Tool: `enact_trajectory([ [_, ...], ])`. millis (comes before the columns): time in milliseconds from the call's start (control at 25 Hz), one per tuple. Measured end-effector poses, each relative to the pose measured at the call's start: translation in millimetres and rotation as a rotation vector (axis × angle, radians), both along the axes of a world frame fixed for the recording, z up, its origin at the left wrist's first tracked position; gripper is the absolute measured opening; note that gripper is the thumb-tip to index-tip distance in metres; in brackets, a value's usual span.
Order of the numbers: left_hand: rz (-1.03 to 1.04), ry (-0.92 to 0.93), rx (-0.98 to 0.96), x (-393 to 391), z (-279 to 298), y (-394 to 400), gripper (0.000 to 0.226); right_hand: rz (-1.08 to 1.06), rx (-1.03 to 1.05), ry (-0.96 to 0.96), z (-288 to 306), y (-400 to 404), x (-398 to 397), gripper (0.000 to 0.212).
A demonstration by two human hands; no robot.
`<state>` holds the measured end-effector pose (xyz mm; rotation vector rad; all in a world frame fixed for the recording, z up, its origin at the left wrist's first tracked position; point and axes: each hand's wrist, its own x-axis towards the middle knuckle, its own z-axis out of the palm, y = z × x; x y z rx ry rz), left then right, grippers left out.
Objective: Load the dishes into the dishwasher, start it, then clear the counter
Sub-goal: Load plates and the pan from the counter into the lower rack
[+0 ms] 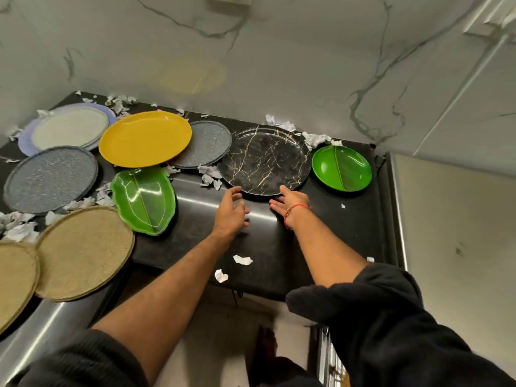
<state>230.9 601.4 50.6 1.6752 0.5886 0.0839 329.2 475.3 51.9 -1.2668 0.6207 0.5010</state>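
A black plate with gold veins point(265, 159) lies on the dark counter point(321, 233), near the wall. My left hand point(231, 209) and my right hand point(289, 203) reach side by side to its near rim, fingers spread and holding nothing; the fingertips are at or just short of the rim. To the right sits a round green plate point(342, 168). On the left lie a yellow plate point(145, 138), a green leaf-shaped dish point(145, 199), two grey speckled plates point(50, 178) point(208, 143), a pale plate on a lilac one point(69, 128) and two tan plates point(83, 251).
Crumpled paper scraps point(242, 259) lie scattered over the counter, among the plates and along the marble wall point(279, 65). A steel strip point(212, 196) crosses the counter under my hands. The counter's right end meets a steel edge point(398, 213).
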Motion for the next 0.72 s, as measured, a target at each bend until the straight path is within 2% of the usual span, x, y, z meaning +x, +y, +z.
enact_trajectory([
  [120,0.015,0.019,-0.012,2.3,-2.0,2.1,0.038,-0.055,0.003,0.019,-3.8,6.2,17.9,0.035],
  [200,0.01,0.03,-0.028,-1.1,0.0,5.6,0.039,-0.06,0.013,-0.102,-2.4,8.7,23.2,0.032],
  [280,0.004,0.041,-0.038,-7.7,1.9,10.0,0.04,-0.05,-0.004,-0.303,8.6,10.6,25.4,0.024],
  [320,-0.001,0.042,-0.039,-13.2,4.0,12.0,0.04,-0.058,-0.042,-0.411,18.2,10.5,24.8,0.017],
  [480,-0.021,-0.005,-0.026,-38.6,11.5,19.6,0.037,-0.104,-0.529,-0.815,69.0,-20.5,1.2,0.01],
  [600,-0.045,-0.042,-0.009,-63.5,19.3,25.0,0.036,-0.248,-0.616,-0.984,96.9,-71.9,-49.5,0.008],
  [720,-0.101,-0.09,0.01,-92.9,31.1,16.8,0.034,-0.447,-0.62,-0.98,105.6,-126.8,-113.9,0.01],
])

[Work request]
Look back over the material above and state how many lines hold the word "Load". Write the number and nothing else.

[Expected answer]
2